From: Bill Mudry on
Back about May 10, I presented a difficulty I was having trying to
add in more (distinct) records from one
MySQL table into another that permanently holds the most important
data that I have. Despite help from
a couple of you in the forum and numerous efforts by me since,
success on my efforts have been denied
<big sigh!>.

First, some review and introduction:
This is for a knowledge base on all woods around the world. The more
woods can be reported,
the more successful is the project. I have named the project 'TAXA"
(..short for taxonomy). Many of the
other features I have wanted to add have been coming on quite well
but this task is still evading any success.
If you care to directly view what this is about, take a look at
http://www.prowebcanada.com/taxa/.
In fact, you can escape the frames menu and go right to where species
only are displayed:
http://www.prowebcanada.com/taxa/alphaspecies.php.
There are 4 major entry points to all the data but you have to be
concerned with the 'species' level.

The data there is stored in a table named 'species' (ie. -
species.sql). All tables in the project are in database 'taxa'. The
more (botanical) names of woods that I can find and add in, the more
successful is the whole project. So far I am reporting just over
6,200 different woods (as I say, all in species.sql).

The Thorny Problem
Presently I use all kinds of sources to find new woods. The largest
list of woods I have is in a sql file
called 'tervuren', with 11,337 wood names.

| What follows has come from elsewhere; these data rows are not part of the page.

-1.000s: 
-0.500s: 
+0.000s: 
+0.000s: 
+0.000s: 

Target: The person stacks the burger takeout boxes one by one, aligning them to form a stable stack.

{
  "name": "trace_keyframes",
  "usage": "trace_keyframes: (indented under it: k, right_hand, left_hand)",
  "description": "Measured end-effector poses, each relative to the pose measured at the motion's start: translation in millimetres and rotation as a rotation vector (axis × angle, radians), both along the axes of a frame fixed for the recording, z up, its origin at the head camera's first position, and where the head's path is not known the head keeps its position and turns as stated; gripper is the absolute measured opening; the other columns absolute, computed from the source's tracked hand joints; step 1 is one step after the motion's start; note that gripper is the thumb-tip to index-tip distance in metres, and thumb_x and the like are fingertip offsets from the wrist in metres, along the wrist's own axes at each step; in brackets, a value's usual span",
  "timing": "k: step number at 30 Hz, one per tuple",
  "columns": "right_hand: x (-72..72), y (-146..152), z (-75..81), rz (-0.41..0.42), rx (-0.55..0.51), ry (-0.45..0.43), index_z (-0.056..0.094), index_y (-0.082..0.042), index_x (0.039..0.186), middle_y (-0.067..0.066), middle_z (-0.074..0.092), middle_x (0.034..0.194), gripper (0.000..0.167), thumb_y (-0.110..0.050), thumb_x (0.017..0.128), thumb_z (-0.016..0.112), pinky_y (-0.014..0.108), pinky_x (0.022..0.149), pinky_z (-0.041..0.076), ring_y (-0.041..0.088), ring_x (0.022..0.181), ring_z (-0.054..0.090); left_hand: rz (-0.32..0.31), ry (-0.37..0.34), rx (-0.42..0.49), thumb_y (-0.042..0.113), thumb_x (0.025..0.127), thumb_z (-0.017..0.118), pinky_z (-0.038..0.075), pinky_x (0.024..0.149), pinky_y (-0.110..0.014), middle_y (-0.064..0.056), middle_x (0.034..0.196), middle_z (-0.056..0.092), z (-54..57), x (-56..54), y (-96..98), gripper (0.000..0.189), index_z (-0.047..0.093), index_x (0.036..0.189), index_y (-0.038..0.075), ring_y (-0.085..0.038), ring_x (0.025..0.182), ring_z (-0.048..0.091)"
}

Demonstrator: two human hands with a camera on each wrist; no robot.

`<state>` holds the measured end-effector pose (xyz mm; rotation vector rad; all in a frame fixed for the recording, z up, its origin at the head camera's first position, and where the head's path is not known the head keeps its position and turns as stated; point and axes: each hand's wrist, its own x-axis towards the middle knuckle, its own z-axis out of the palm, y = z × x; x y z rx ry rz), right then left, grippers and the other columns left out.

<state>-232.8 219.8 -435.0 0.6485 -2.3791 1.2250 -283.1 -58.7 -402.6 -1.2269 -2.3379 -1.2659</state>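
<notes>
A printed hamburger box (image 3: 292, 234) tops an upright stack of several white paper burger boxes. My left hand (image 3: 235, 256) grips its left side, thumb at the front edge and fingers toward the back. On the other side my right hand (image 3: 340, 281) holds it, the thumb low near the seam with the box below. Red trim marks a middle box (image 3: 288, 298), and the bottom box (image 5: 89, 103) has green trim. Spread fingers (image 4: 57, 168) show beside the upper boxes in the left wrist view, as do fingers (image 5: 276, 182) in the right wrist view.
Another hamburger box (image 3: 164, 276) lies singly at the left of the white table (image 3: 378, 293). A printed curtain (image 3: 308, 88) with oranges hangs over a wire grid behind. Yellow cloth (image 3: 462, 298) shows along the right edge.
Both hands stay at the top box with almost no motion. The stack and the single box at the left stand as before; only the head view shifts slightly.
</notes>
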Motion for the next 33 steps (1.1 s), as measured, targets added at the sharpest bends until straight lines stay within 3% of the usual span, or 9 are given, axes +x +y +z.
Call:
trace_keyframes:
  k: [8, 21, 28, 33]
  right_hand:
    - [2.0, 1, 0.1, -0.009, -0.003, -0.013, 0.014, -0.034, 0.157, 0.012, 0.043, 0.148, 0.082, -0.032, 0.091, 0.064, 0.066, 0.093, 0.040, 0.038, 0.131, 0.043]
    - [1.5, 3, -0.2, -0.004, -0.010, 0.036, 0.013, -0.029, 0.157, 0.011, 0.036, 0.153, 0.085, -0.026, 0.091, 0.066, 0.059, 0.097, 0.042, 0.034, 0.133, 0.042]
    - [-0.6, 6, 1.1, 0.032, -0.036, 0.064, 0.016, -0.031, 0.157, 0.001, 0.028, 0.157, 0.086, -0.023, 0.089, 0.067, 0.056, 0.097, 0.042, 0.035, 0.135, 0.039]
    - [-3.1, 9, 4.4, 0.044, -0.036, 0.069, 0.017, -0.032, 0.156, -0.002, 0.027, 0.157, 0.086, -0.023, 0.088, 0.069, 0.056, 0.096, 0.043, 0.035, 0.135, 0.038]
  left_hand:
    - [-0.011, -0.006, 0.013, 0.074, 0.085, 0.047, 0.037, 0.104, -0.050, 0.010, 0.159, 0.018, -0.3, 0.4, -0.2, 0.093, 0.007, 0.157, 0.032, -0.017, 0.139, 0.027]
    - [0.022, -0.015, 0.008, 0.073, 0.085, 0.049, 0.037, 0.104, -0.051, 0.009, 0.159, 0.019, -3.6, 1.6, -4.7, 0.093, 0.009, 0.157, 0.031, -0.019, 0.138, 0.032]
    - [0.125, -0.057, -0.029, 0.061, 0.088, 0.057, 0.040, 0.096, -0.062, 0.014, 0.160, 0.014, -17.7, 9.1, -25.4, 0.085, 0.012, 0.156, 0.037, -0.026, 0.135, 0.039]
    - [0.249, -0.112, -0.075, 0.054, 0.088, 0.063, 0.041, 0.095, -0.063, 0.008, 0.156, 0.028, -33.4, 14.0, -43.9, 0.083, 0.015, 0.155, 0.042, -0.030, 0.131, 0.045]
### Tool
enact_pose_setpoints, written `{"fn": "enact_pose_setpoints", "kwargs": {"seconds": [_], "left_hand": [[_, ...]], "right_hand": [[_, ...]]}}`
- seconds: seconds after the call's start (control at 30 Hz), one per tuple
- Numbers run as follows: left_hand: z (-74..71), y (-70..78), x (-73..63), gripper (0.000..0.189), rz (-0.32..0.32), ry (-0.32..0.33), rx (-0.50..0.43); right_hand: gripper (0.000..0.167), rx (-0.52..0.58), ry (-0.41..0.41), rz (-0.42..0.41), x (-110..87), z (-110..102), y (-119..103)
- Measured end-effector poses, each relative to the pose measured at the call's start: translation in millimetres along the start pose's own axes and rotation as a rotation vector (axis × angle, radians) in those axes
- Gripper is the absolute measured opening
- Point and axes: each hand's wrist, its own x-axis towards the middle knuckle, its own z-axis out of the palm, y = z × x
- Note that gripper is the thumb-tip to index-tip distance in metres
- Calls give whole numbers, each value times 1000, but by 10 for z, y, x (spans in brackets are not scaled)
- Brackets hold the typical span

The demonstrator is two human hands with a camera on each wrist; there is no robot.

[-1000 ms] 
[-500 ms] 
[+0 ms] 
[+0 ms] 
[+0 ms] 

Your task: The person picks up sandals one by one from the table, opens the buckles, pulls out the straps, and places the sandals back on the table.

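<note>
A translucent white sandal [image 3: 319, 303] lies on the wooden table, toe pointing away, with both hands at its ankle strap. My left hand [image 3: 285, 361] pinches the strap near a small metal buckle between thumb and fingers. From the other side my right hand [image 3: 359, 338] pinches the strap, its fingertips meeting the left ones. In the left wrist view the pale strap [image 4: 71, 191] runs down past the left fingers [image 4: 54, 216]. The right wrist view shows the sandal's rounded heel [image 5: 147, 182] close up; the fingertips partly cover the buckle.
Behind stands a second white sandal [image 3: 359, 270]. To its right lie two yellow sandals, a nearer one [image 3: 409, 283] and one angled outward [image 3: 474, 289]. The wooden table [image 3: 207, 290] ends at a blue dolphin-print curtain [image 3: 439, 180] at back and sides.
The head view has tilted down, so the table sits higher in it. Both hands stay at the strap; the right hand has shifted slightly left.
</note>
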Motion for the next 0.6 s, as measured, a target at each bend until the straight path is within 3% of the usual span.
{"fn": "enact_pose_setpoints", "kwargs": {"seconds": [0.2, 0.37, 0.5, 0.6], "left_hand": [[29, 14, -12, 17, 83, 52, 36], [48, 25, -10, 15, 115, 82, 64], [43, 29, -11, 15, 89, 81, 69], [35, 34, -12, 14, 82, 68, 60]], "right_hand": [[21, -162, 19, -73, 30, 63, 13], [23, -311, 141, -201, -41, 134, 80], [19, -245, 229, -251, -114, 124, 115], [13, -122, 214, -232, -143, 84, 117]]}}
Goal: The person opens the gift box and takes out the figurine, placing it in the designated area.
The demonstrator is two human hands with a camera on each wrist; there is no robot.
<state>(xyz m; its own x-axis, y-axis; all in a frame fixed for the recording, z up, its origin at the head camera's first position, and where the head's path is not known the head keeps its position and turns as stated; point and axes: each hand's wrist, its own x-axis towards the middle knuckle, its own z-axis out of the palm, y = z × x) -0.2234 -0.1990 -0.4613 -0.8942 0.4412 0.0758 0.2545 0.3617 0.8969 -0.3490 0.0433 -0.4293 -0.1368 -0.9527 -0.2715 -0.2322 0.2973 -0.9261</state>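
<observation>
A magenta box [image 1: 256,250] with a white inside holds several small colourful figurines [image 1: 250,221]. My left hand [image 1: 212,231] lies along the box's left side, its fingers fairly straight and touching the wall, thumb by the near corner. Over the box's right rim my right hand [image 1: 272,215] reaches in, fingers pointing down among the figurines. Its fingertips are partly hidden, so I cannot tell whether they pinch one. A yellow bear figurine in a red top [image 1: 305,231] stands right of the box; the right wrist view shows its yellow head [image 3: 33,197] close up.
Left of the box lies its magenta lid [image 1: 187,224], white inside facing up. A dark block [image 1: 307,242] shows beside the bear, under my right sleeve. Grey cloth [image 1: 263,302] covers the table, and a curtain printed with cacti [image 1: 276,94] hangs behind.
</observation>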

That is WAAYY larger than
what is in species.sql so there
is a huge interest in copying over these records to species.sql It
would be a huge boost that even with
duplicates avoided, that would almost double the number of woods I
could report!

That is easy said but I have almost being tearing my hair out (...
and I am almost bald anyway ;-) )
trying to accomplish this. To prepare for this:

- I protected the integrity of my original files
(species.sql and tervuren.sql) by copying them
as working files species_master.sql and
tervuren_target.sql. It is with these that I will
(somehow) copy all wood species names that are NOT in the
species_master table that
are, however, in the tervuren_target file. (Later after
species_master is expanded, I can
rename it back again to 'species').

- The key column for comparison in both files is called
'species_name' in both files.

- I have already treated the tervuren_target table so that
there are no duplicate records
within itself with respect to column species_name.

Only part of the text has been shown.